YOUR INSTRUCTIONS » Up to and including the line with "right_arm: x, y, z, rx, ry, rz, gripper", please reproduce the lines below exactly, beginning with the first.

SUPPLIED DATA »
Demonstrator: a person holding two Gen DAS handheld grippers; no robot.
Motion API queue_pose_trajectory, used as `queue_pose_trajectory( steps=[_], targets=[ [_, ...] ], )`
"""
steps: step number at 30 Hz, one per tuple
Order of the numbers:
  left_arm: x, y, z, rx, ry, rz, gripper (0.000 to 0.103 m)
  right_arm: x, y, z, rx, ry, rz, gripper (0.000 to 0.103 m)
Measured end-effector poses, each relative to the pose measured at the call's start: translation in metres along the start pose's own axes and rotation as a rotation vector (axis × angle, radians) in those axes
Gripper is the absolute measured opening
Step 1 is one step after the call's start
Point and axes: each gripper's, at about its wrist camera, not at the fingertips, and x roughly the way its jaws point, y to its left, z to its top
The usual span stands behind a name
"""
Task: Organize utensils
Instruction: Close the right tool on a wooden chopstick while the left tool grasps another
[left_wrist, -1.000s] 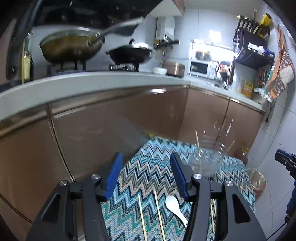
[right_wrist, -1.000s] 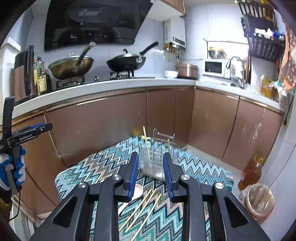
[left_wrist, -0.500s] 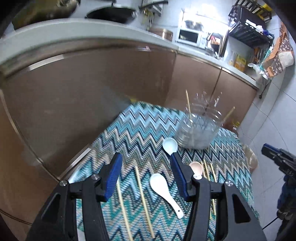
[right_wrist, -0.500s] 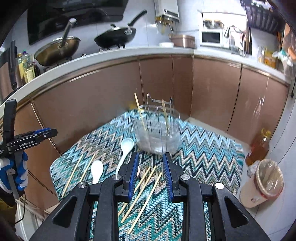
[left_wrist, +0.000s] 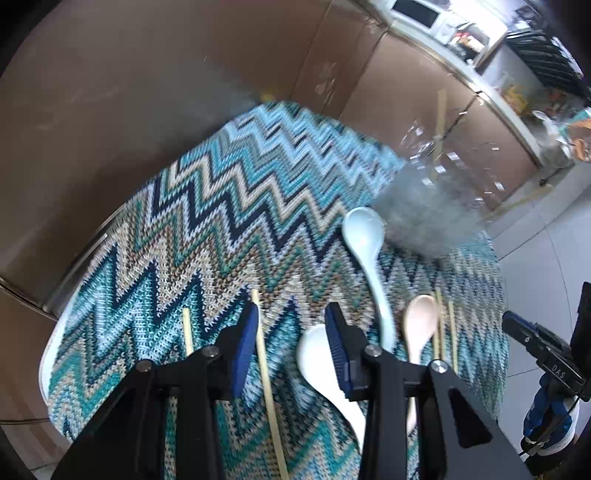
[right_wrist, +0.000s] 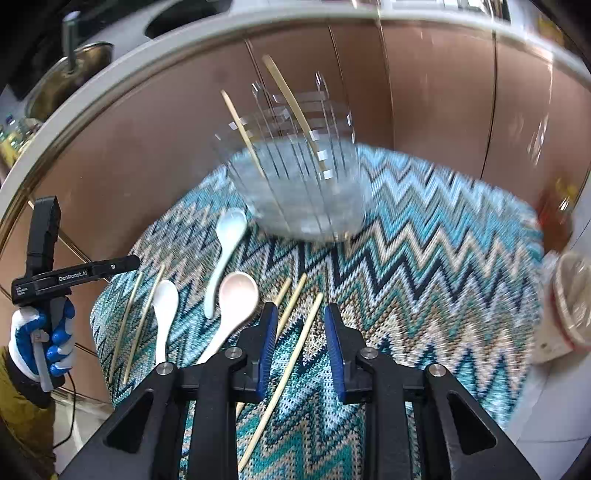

WORKED SOLUTION »
Demonstrator: a person holding two Gen DAS handheld grippers; no robot.
Motion API queue_pose_trajectory, used as `queue_pose_trajectory( steps=[_], targets=[ [_, ...] ], )`
"""
steps: step number at 30 Hz, one per tuple
Order of the numbers:
  left_arm: x, y, z, rx, ry, rz, gripper (0.000 to 0.103 m)
  right_arm: x, y, z, rx, ry, rz, gripper (0.000 to 0.103 m)

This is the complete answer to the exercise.